Task instructions:
Exclude images; transcribe the rest of the data exactly.

Data excerpt:
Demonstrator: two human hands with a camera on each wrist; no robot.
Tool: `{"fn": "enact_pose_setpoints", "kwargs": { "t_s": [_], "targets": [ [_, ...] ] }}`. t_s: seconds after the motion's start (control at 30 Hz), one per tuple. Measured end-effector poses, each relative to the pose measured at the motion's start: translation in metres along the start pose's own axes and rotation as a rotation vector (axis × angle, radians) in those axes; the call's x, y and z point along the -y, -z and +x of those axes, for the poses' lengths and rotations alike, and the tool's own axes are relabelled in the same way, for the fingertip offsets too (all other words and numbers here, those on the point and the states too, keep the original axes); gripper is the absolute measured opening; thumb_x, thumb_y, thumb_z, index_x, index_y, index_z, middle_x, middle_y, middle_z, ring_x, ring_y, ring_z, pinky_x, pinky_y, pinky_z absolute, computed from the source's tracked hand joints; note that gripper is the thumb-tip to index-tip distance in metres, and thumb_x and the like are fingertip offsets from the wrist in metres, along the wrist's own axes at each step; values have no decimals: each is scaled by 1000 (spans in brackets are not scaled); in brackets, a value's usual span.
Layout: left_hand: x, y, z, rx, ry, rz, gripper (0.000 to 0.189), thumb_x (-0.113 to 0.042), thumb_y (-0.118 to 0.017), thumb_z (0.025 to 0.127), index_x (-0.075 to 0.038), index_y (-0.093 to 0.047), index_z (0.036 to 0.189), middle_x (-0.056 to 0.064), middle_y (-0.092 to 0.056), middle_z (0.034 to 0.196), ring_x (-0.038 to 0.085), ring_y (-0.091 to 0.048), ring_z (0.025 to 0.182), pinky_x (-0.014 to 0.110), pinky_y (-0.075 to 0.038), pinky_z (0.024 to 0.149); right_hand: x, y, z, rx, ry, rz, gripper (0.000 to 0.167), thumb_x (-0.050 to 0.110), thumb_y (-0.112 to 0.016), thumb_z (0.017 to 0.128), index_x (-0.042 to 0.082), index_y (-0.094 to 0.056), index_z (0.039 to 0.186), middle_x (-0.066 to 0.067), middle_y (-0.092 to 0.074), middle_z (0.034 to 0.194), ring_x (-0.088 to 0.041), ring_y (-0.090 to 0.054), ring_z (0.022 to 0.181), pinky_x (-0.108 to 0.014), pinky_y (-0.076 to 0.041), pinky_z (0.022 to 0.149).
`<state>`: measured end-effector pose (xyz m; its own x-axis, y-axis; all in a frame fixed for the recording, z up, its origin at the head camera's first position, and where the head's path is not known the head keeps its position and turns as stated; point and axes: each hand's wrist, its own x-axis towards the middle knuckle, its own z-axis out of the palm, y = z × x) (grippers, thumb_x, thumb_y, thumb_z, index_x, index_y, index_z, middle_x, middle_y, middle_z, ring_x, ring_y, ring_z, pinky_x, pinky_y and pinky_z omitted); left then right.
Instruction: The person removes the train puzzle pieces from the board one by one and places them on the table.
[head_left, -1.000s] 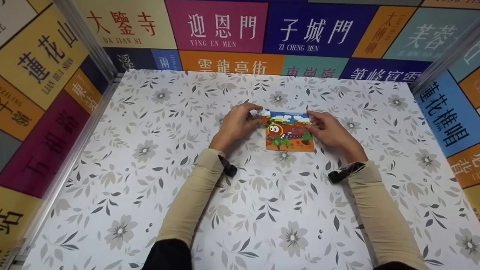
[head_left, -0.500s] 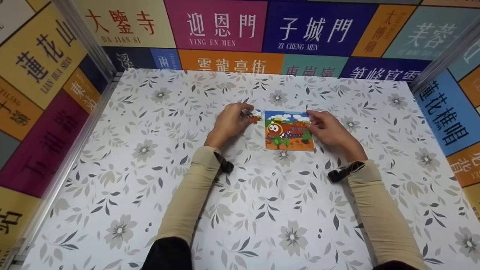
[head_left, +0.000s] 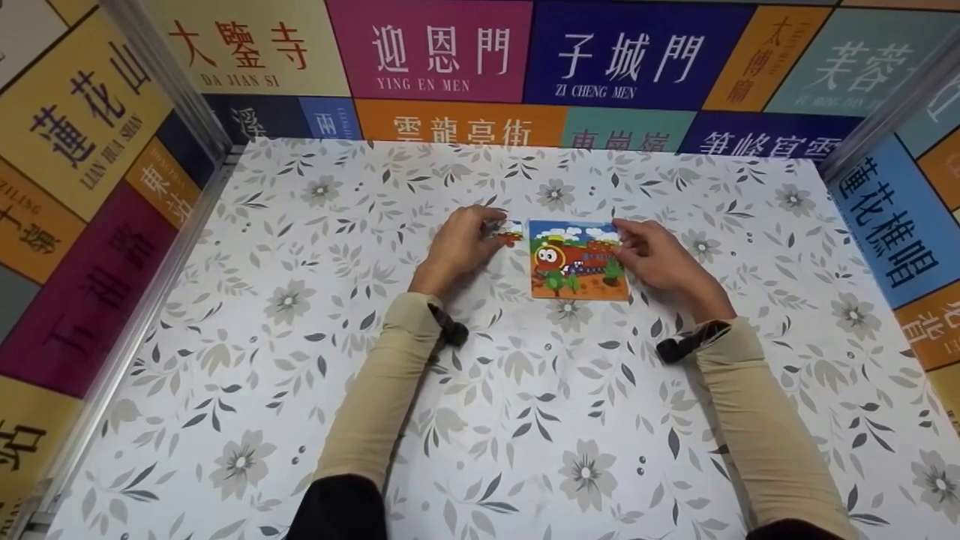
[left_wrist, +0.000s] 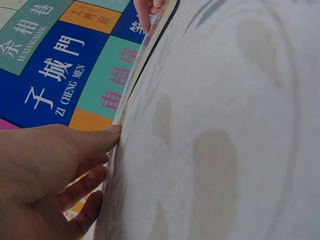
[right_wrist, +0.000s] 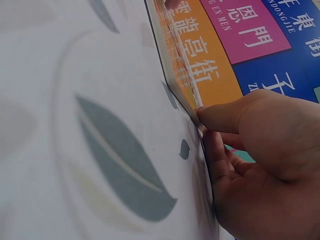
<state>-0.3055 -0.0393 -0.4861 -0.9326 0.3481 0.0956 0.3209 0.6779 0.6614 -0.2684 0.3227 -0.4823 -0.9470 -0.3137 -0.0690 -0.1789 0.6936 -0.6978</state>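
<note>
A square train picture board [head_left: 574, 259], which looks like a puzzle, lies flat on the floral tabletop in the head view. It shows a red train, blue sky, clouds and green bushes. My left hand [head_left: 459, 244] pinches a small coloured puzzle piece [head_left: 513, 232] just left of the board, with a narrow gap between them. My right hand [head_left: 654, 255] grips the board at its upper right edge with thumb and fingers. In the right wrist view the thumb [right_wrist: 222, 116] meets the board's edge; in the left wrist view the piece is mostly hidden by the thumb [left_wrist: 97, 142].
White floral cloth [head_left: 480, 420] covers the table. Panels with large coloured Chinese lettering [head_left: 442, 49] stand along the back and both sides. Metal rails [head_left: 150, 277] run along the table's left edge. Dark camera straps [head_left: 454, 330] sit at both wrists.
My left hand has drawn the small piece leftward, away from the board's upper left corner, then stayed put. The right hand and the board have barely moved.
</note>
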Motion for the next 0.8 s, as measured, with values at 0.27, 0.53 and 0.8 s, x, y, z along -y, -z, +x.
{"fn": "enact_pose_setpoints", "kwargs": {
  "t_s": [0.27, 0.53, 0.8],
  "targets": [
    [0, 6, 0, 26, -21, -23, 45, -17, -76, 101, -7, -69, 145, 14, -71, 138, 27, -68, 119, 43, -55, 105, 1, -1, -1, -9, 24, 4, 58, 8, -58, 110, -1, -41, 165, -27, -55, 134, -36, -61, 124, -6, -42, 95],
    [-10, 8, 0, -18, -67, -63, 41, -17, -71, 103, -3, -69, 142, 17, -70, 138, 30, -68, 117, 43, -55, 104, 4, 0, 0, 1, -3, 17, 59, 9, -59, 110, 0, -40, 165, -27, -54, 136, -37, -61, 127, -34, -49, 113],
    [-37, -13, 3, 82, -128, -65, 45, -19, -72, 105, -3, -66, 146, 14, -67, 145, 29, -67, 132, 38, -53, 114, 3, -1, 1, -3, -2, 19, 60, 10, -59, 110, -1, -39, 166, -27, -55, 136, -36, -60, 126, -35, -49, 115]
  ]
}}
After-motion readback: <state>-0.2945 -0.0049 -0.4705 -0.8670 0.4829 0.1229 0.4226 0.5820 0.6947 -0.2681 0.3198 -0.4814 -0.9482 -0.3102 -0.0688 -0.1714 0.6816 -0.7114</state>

Output of the task:
Demonstrator: two human hands with a camera on each wrist; no robot.
Tool: `{"fn": "enact_pose_setpoints", "kwargs": { "t_s": [_], "targets": [ [_, ...] ] }}`. t_s: seconds after the motion's start (control at 30 Hz), one per tuple. Measured end-effector poses, each relative to the pose measured at the motion's start: translation in metres along the start pose's own axes and rotation as a rotation vector (axis × angle, radians) in those axes; the call's x, y and z point along the -y, -z and +x of those axes, for the poses' lengths and rotations alike, and the tool's own axes are relabelled in the same way, for the fingertip offsets too (all other words and numbers here, those on the point and the states too, keep the original axes); gripper is the absolute measured opening; thumb_x, thumb_y, thumb_z, index_x, index_y, index_z, middle_x, middle_y, middle_z, ring_x, ring_y, ring_z, pinky_x, pinky_y, pinky_z absolute, computed from the source's tracked hand joints; note that gripper is the thumb-tip to index-tip distance in metres, and thumb_x and the like are fingertip offsets from the wrist in metres, along the wrist's own axes at each step; values have no decimals: each is scaled by 1000 (spans in brackets are not scaled); in brackets, a value's usual span.
Layout: left_hand: x, y, z, rx, ry, rz, gripper (0.000 to 0.189), thumb_x (-0.113 to 0.042), thumb_y (-0.118 to 0.017), thumb_z (0.025 to 0.127), index_x (-0.075 to 0.038), index_y (-0.093 to 0.047), index_z (0.036 to 0.189), middle_x (-0.056 to 0.064), middle_y (-0.092 to 0.056), middle_z (0.034 to 0.196), ring_x (-0.038 to 0.085), ring_y (-0.091 to 0.048), ring_z (0.025 to 0.182), pinky_x (-0.014 to 0.110), pinky_y (-0.075 to 0.038), pinky_z (0.024 to 0.149); right_hand: x, y, z, rx, ry, rz, gripper (0.000 to 0.167), thumb_x (-0.050 to 0.110), thumb_y (-0.112 to 0.016), thumb_z (0.017 to 0.128), index_x (-0.042 to 0.082), index_y (-0.094 to 0.056), index_z (0.039 to 0.186), middle_x (-0.066 to 0.067), middle_y (-0.092 to 0.074), middle_z (0.034 to 0.194), ring_x (-0.088 to 0.041), ring_y (-0.090 to 0.054), ring_z (0.022 to 0.181), pinky_x (-0.108 to 0.014), pinky_y (-0.076 to 0.041), pinky_z (0.022 to 0.149).
`<state>`: measured end-effector pose (xyz m; its own x-axis, y-axis; all in a frame fixed for the recording, z up, its origin at the head camera's first position, and where the head's path is not known the head keeps its position and turns as stated; point and axes: each hand's wrist, its own x-axis towards the middle knuckle, its own z-axis out of the palm, y = z × x) (grippers, thumb_x, thumb_y, thumb_z, index_x, index_y, index_z, middle_x, middle_y, middle_z, ring_x, ring_y, ring_z, pinky_x, pinky_y and pinky_z omitted); left then right.
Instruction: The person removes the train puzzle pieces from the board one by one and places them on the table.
[head_left, -1.000s] 
[head_left, -0.500s] 
[head_left, +0.000s] 
[left_wrist, +0.000s] 
[right_wrist, +0.000s] 
<state>-0.3055 -0.0393 -0.4861 -0.9326 0.3481 0.0956 0.3209 0.6779 0.6614 -0.2684 0.3227 -0.4823 -0.9470 -0.3137 -0.0690 -0.1789 0.6936 -0.6978</state>
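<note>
A square train picture board [head_left: 574, 259], which looks like a puzzle, lies flat on the floral tabletop in the head view. It shows a red train, blue sky, clouds and green bushes. My left hand [head_left: 459, 244] pinches a small coloured puzzle piece [head_left: 513, 232] just left of the board, with a narrow gap between them. My right hand [head_left: 654, 255] grips the board at its upper right edge with thumb and fingers. In the right wrist view the thumb [right_wrist: 222, 116] meets the board's edge; in the left wrist view the piece is mostly hidden by the thumb [left_wrist: 97, 142].
White floral cloth [head_left: 480, 420] covers the table. Panels with large coloured Chinese lettering [head_left: 442, 49] stand along the back and both sides. Metal rails [head_left: 150, 277] run along the table's left edge. Dark camera straps [head_left: 454, 330] sit at both wrists.
My left hand has drawn the small piece leftward, away from the board's upper left corner, then stayed put. The right hand and the board have barely moved.
</note>
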Motion for the next 0.8 s, as measured, with values at 0.27, 0.53 and 0.8 s, x, y, z along -y, -z, +x.
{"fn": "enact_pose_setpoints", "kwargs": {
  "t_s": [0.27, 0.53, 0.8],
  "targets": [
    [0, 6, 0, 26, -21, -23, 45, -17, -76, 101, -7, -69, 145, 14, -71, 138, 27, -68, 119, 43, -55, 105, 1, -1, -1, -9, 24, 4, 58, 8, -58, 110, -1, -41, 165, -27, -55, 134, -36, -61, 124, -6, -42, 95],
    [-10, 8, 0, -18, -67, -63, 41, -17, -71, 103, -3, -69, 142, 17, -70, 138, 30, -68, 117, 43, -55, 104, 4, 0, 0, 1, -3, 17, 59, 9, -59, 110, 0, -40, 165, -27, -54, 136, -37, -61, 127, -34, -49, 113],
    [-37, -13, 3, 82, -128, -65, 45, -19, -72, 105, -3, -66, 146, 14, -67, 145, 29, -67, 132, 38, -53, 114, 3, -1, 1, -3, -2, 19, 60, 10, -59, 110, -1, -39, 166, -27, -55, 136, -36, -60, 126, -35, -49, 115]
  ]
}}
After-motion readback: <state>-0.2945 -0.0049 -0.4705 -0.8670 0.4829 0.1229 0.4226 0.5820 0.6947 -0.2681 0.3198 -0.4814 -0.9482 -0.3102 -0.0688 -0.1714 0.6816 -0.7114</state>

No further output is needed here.